* **Exercise objective**
Return every entry exactly.

* **Given records**
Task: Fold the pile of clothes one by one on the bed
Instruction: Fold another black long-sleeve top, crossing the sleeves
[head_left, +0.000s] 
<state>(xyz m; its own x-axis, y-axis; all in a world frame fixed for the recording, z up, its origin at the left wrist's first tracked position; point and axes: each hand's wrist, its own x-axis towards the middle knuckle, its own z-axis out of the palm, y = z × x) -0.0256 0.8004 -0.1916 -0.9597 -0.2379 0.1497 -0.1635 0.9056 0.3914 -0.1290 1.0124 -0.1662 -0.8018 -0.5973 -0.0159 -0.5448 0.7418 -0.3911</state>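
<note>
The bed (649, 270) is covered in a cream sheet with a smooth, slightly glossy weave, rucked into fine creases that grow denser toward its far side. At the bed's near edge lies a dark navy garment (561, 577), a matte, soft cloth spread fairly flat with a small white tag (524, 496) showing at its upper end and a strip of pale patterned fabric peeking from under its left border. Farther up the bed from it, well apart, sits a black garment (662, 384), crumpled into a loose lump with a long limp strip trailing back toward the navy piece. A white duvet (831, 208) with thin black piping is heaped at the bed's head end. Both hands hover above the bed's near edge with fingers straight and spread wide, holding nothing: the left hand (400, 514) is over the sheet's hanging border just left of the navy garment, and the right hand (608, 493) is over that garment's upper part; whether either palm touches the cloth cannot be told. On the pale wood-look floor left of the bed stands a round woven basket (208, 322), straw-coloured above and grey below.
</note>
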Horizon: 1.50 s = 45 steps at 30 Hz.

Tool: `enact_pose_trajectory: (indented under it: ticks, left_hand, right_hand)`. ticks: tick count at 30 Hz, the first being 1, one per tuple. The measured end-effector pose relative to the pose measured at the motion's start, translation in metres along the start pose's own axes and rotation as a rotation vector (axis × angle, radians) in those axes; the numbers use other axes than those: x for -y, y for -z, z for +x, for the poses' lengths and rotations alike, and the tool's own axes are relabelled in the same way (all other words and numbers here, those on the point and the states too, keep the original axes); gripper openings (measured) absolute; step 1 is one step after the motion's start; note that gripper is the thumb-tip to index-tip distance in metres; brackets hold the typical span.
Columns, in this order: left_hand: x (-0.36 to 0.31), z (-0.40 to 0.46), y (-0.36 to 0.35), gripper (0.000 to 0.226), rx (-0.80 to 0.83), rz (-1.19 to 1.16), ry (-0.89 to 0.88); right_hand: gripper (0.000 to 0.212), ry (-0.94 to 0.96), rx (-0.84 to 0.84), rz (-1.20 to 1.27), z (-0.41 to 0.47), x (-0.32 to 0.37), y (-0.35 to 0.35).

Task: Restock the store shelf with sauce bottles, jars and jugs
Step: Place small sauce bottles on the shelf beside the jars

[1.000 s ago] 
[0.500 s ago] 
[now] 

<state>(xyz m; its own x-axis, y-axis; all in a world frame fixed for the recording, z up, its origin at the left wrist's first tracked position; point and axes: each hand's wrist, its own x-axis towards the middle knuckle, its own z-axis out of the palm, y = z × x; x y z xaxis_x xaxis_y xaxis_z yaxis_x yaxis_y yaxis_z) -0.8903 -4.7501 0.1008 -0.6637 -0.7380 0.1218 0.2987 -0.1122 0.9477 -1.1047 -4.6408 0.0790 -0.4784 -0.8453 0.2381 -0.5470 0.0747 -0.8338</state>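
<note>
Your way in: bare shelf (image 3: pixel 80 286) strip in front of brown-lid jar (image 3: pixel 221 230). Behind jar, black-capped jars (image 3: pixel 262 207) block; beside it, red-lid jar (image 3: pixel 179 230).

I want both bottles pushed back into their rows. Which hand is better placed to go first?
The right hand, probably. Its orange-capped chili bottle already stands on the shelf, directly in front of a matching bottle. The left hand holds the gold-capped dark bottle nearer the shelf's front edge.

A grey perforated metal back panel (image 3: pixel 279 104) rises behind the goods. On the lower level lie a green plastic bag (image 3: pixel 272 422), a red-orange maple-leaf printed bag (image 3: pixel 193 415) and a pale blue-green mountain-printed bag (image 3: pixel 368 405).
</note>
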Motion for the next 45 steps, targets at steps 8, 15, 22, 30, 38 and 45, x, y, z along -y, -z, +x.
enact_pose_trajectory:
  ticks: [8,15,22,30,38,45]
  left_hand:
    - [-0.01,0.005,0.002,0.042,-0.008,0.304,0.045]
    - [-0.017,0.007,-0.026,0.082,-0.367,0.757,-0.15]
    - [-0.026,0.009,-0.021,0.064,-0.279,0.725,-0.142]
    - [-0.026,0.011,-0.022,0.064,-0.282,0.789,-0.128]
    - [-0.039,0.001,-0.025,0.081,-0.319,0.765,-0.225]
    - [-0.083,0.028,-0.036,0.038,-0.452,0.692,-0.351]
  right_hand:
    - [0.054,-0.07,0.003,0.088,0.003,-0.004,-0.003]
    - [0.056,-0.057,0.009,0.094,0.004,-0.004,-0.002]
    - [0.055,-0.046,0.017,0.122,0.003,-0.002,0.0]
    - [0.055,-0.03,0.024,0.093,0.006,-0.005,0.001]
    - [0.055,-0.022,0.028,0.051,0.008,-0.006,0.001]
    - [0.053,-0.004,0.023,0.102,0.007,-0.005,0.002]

* **Response area**
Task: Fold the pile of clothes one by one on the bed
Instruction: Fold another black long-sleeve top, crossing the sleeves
[head_left, +0.000s] 
<state>(xyz m; its own x-axis, y-axis; all in a world frame fixed for the recording, z up, its origin at the left wrist's first tracked position; point and axes: each hand's wrist, its own x-axis towards the middle knuckle, its own z-axis out of the palm, y = z × x) -0.0256 0.8004 -0.1916 -0.9597 -0.2379 0.1497 -0.1635 0.9056 0.3914 -0.1290 1.0124 -0.1662 -0.8018 -0.5973 -0.0159 -0.5448 0.7418 -0.3911</state>
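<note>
The bed (649, 270) is covered in a cream sheet with a smooth, slightly glossy weave, rucked into fine creases that grow denser toward its far side. At the bed's near edge lies a dark navy garment (561, 577), a matte, soft cloth spread fairly flat with a small white tag (524, 496) showing at its upper end and a strip of pale patterned fabric peeking from under its left border. Farther up the bed from it, well apart, sits a black garment (662, 384), crumpled into a loose lump with a long limp strip trailing back toward the navy piece. A white duvet (831, 208) with thin black piping is heaped at the bed's head end. Both hands hover above the bed's near edge with fingers straight and spread wide, holding nothing: the left hand (400, 514) is over the sheet's hanging border just left of the navy garment, and the right hand (608, 493) is over that garment's upper part; whether either palm touches the cloth cannot be told. On the pale wood-look floor left of the bed stands a round woven basket (208, 322), straw-coloured above and grey below.
</note>
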Horizon: 1.50 s = 45 steps at 30 Hz.

Tool: `enact_pose_trajectory: (indented under it: ticks, left_hand, right_hand)`. ticks: tick count at 30 Hz, the first being 1, one per tuple. The measured end-effector pose relative to the pose measured at the motion's start, translation in metres along the start pose's own axes and rotation as a rotation vector (axis × angle, radians) in those axes; the numbers use other axes than those: x for -y, y for -z, z for +x, for the poses' lengths and rotations alike, and the tool's own axes are relabelled in the same way (all other words and numbers here, those on the point and the states too, keep the original axes); gripper openings (measured) absolute; step 1 is one step after the motion's start; note that gripper is the thumb-tip to index-tip distance in metres; brackets hold the typical span.
Columns, in this order: left_hand: x (-0.36 to 0.31), z (-0.40 to 0.46), y (-0.36 to 0.35), gripper (0.000 to 0.226), rx (-0.80 to 0.83), rz (-1.19 to 1.16), ry (-0.89 to 0.88); right_hand: gripper (0.000 to 0.212), ry (-0.94 to 0.96), rx (-0.84 to 0.84), rz (-1.20 to 1.27), z (-0.41 to 0.47), x (-0.32 to 0.37), y (-0.35 to 0.35).

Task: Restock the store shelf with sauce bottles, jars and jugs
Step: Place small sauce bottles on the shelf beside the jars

[1.000 s ago] 
[0.500 s ago] 
[now] 

<state>(xyz m; its own x-axis, y-axis; all in a world frame fixed for the recording, z up, its origin at the left wrist's first tracked position; point and axes: each hand's wrist, its own x-axis towards the middle knuckle, its own z-axis out of the palm, y = z × x; x y z xaxis_x xaxis_y xaxis_z yaxis_x yaxis_y yaxis_z) -0.8903 -4.7501 0.1008 -0.6637 -0.7380 0.1218 0.2987 -0.1122 0.9477 -1.1047 -4.6408 0.0790 -0.4784 -0.8453 0.2381 -0.5470 0.0747 -0.8338</state>
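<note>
Your way in: bare shelf (image 3: pixel 80 286) strip in front of brown-lid jar (image 3: pixel 221 230). Behind jar, black-capped jars (image 3: pixel 262 207) block; beside it, red-lid jar (image 3: pixel 179 230).

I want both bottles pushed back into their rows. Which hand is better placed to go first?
The right hand, probably. Its orange-capped chili bottle already stands on the shelf, directly in front of a matching bottle. The left hand holds the gold-capped dark bottle nearer the shelf's front edge.

A grey perforated metal back panel (image 3: pixel 279 104) rises behind the goods. On the lower level lie a green plastic bag (image 3: pixel 272 422), a red-orange maple-leaf printed bag (image 3: pixel 193 415) and a pale blue-green mountain-printed bag (image 3: pixel 368 405).
</note>
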Motion for the next 45 steps, targets at steps 8, 15, 22, 30, 38 and 45, x, y, z along -y, -z, +x.
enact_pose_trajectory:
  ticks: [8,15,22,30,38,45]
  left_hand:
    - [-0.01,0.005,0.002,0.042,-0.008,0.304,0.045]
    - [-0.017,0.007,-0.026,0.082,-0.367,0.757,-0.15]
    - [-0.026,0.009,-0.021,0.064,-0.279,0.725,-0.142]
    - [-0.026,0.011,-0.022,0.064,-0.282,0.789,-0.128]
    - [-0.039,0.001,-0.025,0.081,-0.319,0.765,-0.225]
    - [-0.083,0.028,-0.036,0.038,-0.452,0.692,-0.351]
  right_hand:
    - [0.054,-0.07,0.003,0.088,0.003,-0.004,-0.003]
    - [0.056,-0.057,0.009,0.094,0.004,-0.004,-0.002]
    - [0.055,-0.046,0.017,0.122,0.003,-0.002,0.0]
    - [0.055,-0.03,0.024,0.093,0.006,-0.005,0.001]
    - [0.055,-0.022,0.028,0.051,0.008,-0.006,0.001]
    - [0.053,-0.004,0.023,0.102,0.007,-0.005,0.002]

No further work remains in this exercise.